Purpose: To retrospectively determine the frequency of posterior and anterior cystic abnormalities at rotator cuff insertion site on the greater tuberosity and to determine their relationship to patient age and rotator cuff disorders.

Materials and Methods: Institutional review board approval was given; informed consent was waived. The study was HIPAA compliant. In 238 patients with rotator cuff diagnoses at surgery, preoperative magnetic resonance (MR) imaging studies were reviewed to localize osseous cystic changes as anterior (supraspinatus insertion site) or posterior (infraspinatus insertion site) on the greater tuberosity. If rotator cuff tear was present, tendon retraction and location of partial tear (articular or bursal surface) were recorded. Two radiologists reached conclusions by consensus. Locations of cysts were correlated to surgical cuff diagnoses: no tear, tendinopathy, partial-thickness tear, and complete tear. Prospective interpretations from original MR reports were compared with surgical results. Statistical analyses included one-way analysis of variance, {chi}2, Fisher exact, and Student t tests, as well as logistic regression and receiver operating characteristic curve comparison.

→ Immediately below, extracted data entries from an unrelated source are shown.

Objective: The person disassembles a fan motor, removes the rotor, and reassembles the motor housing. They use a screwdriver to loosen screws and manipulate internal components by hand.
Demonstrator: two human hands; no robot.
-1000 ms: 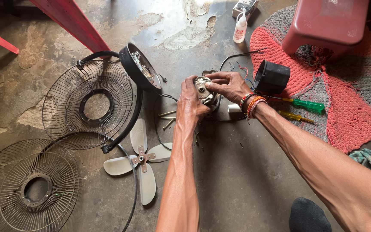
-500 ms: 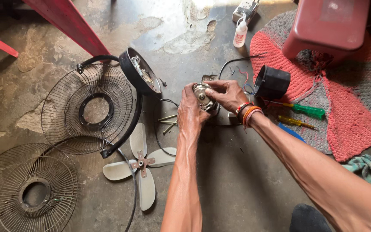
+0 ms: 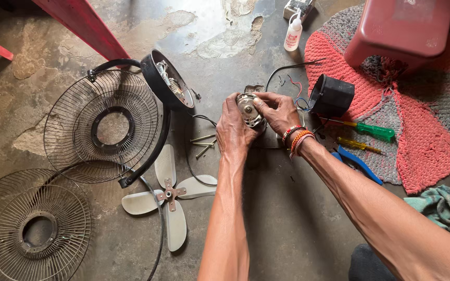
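Observation:
Both hands hold a small metal fan motor (image 3: 248, 109) above the concrete floor. My left hand (image 3: 234, 127) wraps its left side. My right hand (image 3: 277, 112), with bead bracelets at the wrist, grips its right side, thumb on the motor's face. Thin wires (image 3: 294, 86) trail from the motor toward a black motor cover (image 3: 332, 96). Long bolts (image 3: 203, 145) lie on the floor just left of my left wrist.
Two wire fan guards (image 3: 102, 125) (image 3: 32, 229), a black fan base with stand (image 3: 165, 80) and a white fan blade (image 3: 169, 195) lie left. Green (image 3: 373, 130) and yellow (image 3: 358, 144) screwdrivers, blue-handled pliers (image 3: 358, 164), a knitted mat (image 3: 423, 125), pink stool (image 3: 404, 28) and oil bottle (image 3: 293, 35) lie right.
Both hands keep their hold on the motor, with only slight shifts of the fingers. The view has drifted a little; nothing on the floor has moved.

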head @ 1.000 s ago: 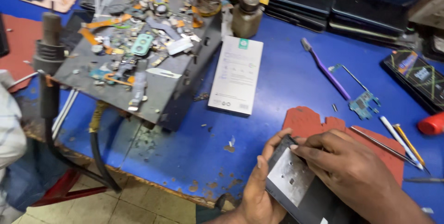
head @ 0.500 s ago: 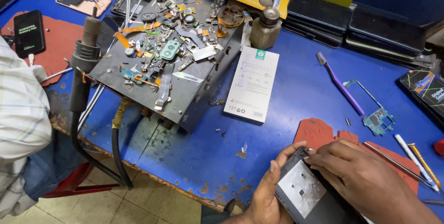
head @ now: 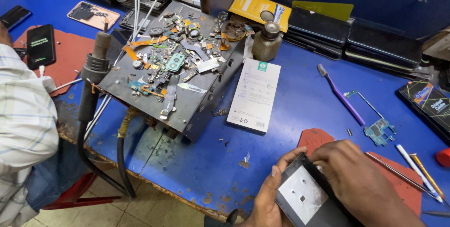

Results: There were 238 consecutive patients (150 men, 88 women; mean age, 43 years). Cysts were located at or near footprint of cuff tendon and demonstrated fluid or soft-tissue signal intensities. Posterior cysts occurred in 56.7% of shoulders and showed no statistical correlation to age or cuff diagnosis. Anterior cysts occurred in 22.7% of shoulders and were strongly associated with cuff disorders (P < .001). Controlling for cuff disorders, there was no relationship between anterior cysts and age (P > .50). Anterior cysts were more common in partial-thickness articular (48%) than in bursal (13%) tears (P < .001).

Conclusion: Posterior cysts were more common than anterior cysts and showed nearly random distribution among patients, regardless of age and cuff diagnosis. Anterior cysts were closely associated with cuff disorders.